WHAT TO PRODUCE >> Provide an exact copy of the data, excluding the images.

DATA SHOWN >>
*** Begin section ***

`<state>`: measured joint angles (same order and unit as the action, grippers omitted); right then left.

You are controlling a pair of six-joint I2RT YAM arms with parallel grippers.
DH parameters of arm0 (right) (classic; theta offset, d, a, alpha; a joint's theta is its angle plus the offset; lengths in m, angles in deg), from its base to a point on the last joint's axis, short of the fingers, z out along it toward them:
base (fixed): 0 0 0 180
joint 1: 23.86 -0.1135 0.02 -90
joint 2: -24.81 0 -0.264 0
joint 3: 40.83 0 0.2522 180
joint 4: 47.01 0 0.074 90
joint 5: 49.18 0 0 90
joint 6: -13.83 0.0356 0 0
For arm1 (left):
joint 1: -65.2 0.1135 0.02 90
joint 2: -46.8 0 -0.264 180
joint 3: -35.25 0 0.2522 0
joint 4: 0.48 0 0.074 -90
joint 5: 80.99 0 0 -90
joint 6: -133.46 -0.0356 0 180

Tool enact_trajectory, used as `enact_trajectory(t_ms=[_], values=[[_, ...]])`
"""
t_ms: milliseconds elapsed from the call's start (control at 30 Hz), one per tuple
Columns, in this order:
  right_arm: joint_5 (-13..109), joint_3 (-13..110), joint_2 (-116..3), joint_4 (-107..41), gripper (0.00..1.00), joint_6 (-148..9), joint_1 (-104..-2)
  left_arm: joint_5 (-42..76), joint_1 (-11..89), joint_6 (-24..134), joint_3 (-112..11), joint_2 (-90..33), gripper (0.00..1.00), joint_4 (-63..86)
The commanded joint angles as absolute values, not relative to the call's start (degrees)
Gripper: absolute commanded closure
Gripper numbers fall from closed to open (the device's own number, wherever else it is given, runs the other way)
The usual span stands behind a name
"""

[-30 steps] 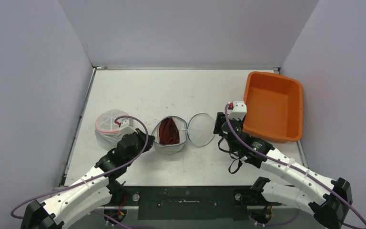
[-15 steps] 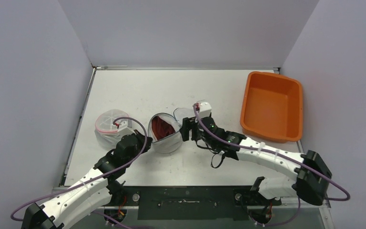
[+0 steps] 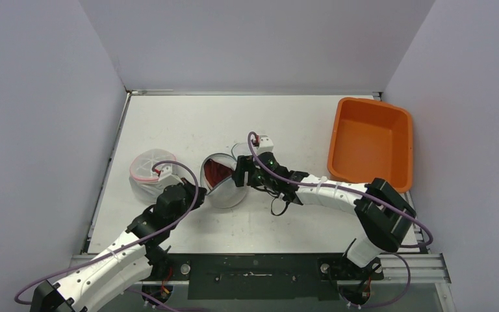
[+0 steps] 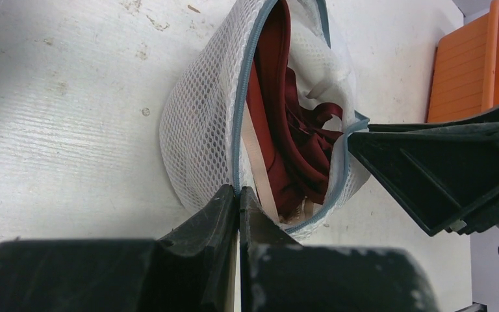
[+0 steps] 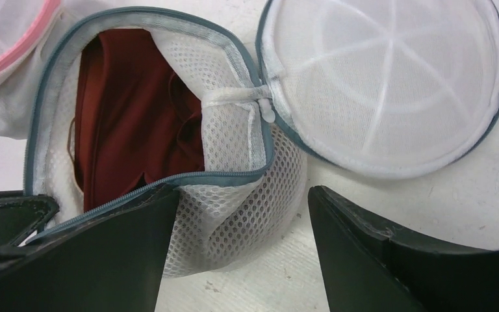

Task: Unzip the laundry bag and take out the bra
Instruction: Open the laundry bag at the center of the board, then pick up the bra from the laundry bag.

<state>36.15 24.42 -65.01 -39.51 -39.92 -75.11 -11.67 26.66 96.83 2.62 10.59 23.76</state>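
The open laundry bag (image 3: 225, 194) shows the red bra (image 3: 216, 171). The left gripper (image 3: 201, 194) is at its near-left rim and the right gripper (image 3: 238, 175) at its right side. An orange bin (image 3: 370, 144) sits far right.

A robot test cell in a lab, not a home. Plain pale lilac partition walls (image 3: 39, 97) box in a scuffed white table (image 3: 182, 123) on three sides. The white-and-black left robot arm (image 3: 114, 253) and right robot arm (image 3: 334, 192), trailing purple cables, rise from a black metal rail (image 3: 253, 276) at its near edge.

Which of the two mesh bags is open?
The grey-zipped bag in the middle: its lid is flipped aside and the red bra shows. The pink-trimmed bag to its left looks closed.
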Motion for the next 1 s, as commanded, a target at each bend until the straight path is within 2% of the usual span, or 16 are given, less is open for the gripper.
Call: enact_trajectory(t_ms=[0,133,300,533,733,833,967], values=[[39.7,23.6,-64.2,-47.9,0.24,-36.9,-74.1,-10.6,27.0,96.6,2.7,9.6,1.0,21.6],[38.2,20.1,-57.7,-50.7,0.17,-37.3,-74.0,-9.8,27.1,96.4,2.7,9.3,1.0,21.5],[37.6,25.1,-57.7,-43.7,0.14,-39.0,-71.8,-9.2,27.2,96.2,3.3,10.0,1.0,20.4],[45.1,36.7,-70.1,-34.2,0.25,-40.7,-70.4,-8.1,27.2,96.7,4.7,10.5,1.0,19.0],[46.6,37.7,-73.1,-30.5,0.33,-40.9,-71.0,-7.2,27.2,96.9,5.0,10.5,1.0,19.0],[44.7,36.9,-73.2,-29.0,0.47,-41.5,-71.5,-7.1,27.2,96.7,5.1,10.3,1.0,18.6],[38.8,32.0,-68.9,-31.9,0.83,-42.8,-73.0,-6.5,27.2,96.7,5.0,9.4,1.0,17.9]])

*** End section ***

ANSWER BOX >>
`<state>`: measured joint angles (same order and unit as the action, grippers omitted); right then left.

You are controlling a pair of six-joint I2RT YAM arms with parallel grippers.
DH parameters of arm0 (right) (classic; theta offset, d, a, alpha; a joint's theta is its angle plus the offset; lengths in m, angles in deg), from its base to a point on the last joint's axis, short of the fingers, z out along it toward them:
base (fixed): 0 0 0 180
joint 1: 23.86 -0.1135 0.02 -90
joint 2: -24.81 0 -0.264 0
joint 3: 40.83 0 0.2522 180
joint 4: 47.01 0 0.074 90
joint 5: 49.18 0 0 90
joint 6: -13.83 0.0356 0 0
For arm1 (left):
joint 1: -65.2 0.1135 0.02 90
joint 2: -46.8 0 -0.264 180
joint 3: -35.25 0 0.2522 0
joint 4: 0.48 0 0.074 -90
joint 5: 80.99 0 0 -90
joint 6: -133.46 -0.0356 0 180

Tool enact_trajectory, used as `enact_trajectory(t_ms=[_], values=[[_, ...]])`
"""
t_ms: milliseconds elapsed from the call's start (control at 30 Hz), one per tuple
Columns, in this order:
  right_arm: joint_5 (-13..109), joint_3 (-13..110), joint_2 (-116..3), joint_4 (-107..41), gripper (0.00..1.00), joint_6 (-148..9), joint_1 (-104..-2)
  left_arm: joint_5 (-42..76), joint_1 (-11..89), joint_6 (-24..134), joint_3 (-112..11), joint_2 (-90..33), gripper (0.00..1.00), joint_4 (-63..86)
The commanded joint angles as absolute values, not relative to the call's start (degrees)
Gripper: absolute commanded closure
Gripper numbers fall from closed to open (the device's own number, wherever else it is given, runs the other way)
The usual span stands behind a name
"""

[-30 steps] 
[-15 steps] 
[+0 steps] 
[+0 steps] 
[+0 steps] 

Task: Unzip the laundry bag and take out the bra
Instruction: Open the laundry bag at the center of the board, then pick up the bra from the laundry bag.

<state>36.15 24.42 -65.01 -39.51 -39.92 -75.11 -11.67 26.66 96.83 2.62 10.59 23.76</state>
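The open laundry bag (image 3: 225, 194) shows the red bra (image 3: 216, 171). The left gripper (image 3: 201, 194) is at its near-left rim and the right gripper (image 3: 238, 175) at its right side. An orange bin (image 3: 370, 144) sits far right.

A robot test cell in a lab, not a home. Plain pale lilac partition walls (image 3: 39, 97) box in a scuffed white table (image 3: 182, 123) on three sides. The white-and-black left robot arm (image 3: 114, 253) and right robot arm (image 3: 334, 192), trailing purple cables, rise from a black metal rail (image 3: 253, 276) at its near edge.

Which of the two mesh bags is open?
The grey-zipped bag in the middle: its lid is flipped aside and the red bra shows. The pink-trimmed bag to its left looks closed.
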Motion for the next 1 s, as commanded, a target at each bend until the straight path is within 2% of the usual span, or 16 are given, less is open for the gripper.
Call: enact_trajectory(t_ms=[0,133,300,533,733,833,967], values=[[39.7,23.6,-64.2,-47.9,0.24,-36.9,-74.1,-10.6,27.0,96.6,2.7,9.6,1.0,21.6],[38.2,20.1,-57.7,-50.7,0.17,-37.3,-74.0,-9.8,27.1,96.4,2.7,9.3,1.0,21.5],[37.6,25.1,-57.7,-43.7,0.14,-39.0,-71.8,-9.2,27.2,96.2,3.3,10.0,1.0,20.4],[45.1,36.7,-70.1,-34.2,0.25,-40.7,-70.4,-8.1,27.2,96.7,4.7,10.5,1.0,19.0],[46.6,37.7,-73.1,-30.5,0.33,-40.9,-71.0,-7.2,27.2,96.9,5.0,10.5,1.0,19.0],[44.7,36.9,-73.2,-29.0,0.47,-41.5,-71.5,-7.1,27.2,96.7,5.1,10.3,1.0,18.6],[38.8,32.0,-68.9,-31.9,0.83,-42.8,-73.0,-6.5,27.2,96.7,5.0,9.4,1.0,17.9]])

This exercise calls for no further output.